The sense that the whole millennial deal is rather arbitrary was confirmed by Sunday night's Equinox: Apocalypse When? (C4, Sun). This potted history of the calendar, from primitive moon worship to atomic clocks, was accompanied by an account of apocalyptic cults through the ages. It was explained how a millennium, in the ordinary sense of a thousand years, got muddled with the idea of Christ's thousand-year reign on Earth, which in The Revelation of St John the Divine is the run-up to the Last Judgement.

Having established that the only connection between years with three zeros and impending Armageddon was an illusory one, the programme then tried to spin something out of the claim that "a wave of millennial fever is building", finding a lot of pop-video imagery but no solid evidence to back it up. True, there have been a lot of books around with "end" in the title - Francis Fukuyama's The End of History being the locus classicus of the genre - but that probably has more to do with the proliferation of really large bombs and the collapse of really large political systems than with subliminal clock-watching. And the world has never been short of predictions of its own demise. The millennium bug might well produce its own version of Armageddon, if only because panic-buying in the run-up to Y2K may cause petrol-station chaos.

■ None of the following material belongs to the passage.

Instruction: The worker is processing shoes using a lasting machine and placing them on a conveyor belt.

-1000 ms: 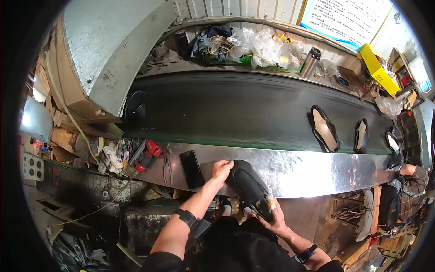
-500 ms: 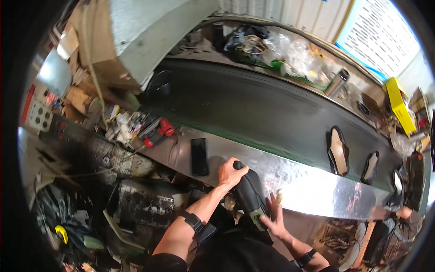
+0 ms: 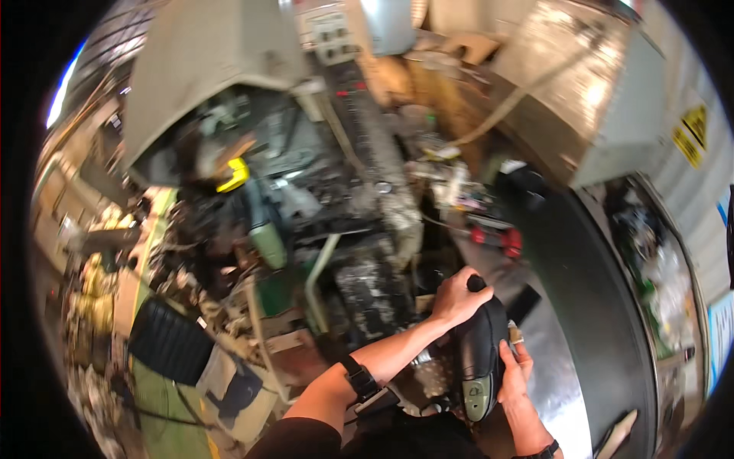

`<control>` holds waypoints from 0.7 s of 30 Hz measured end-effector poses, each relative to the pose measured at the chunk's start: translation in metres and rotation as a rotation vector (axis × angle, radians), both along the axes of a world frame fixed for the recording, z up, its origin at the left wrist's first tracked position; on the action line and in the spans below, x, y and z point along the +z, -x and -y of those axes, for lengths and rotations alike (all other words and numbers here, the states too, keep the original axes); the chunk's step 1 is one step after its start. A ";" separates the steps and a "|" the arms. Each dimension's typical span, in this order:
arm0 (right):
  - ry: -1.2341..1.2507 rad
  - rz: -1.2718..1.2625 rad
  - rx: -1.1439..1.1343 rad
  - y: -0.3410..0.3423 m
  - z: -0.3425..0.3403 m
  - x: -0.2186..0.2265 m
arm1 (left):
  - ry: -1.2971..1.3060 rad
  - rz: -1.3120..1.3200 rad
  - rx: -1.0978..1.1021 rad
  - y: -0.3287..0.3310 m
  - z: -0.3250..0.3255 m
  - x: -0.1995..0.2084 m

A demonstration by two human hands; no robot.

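A black shoe (image 3: 480, 336) with a green last (image 3: 476, 394) in its opening is in front of me, sole side not showing. My left hand (image 3: 461, 297) is closed round its toe end. Beside the shoe's right side is my right hand (image 3: 516, 375), fingers bent, with a small pale piece (image 3: 516, 333) at the fingertips. What that piece is, I cannot make out. Just beyond the shoe, a black phone (image 3: 524, 304) lies on the metal ledge (image 3: 554, 367).
Along the right runs a dark conveyor belt (image 3: 589, 291), with another shoe (image 3: 615, 434) at its lower end. A red-handled tool (image 3: 497, 239) lies beyond the phone. Left of me are a grimy machine (image 3: 371, 294) and a black chair back (image 3: 171, 340).
My view has swung left, bringing the machine and chair into sight. The shoe is still in my left hand, and my right hand's fingers have drawn closer together beside it.
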State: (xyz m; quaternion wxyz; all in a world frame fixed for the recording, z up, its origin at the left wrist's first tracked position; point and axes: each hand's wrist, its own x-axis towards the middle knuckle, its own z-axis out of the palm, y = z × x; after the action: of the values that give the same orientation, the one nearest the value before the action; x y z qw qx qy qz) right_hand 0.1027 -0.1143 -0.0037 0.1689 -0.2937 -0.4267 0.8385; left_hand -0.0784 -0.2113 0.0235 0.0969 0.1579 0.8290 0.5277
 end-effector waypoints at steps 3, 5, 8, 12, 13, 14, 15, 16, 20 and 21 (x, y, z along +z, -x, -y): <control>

But that's all the more reason to steer clear of contradictory nonsense like this.

Impending doom on a more personal scale was the subject of Lost for Words (ITV, Sun), a dramatised version of Deric Longden's account of coping with his mother's slow decline. Thora Hird was thoroughly at home with Mother's eccentric view of things ("They're bifocals. You can read a book and look at your feet at the same time"), and with her slide from indomitable dottiness to ruefully smiling helplessness. Pete Postlethwaite, on the other hand, didn't bring much conviction to the earnest, infinitely patient Deric.

But you could see his problem. This was decay and death deprived of almost everything that makes it painful or undignified. When Deric worried about putting his mother in a home, her GP swiftly reassured him that he had done everything that could be expected, that he'd been under tremendous strain - but the strain was hard to detect. The scene in last week's pilot for Buffy the Vampire Slayer in which Xander confronted his best friend Jessie, now transformed into a vampire, told you more about the perils of intimacy and mortality than this did. This was as cheerful and life- enhancing as rouge on a corpse's cheeks.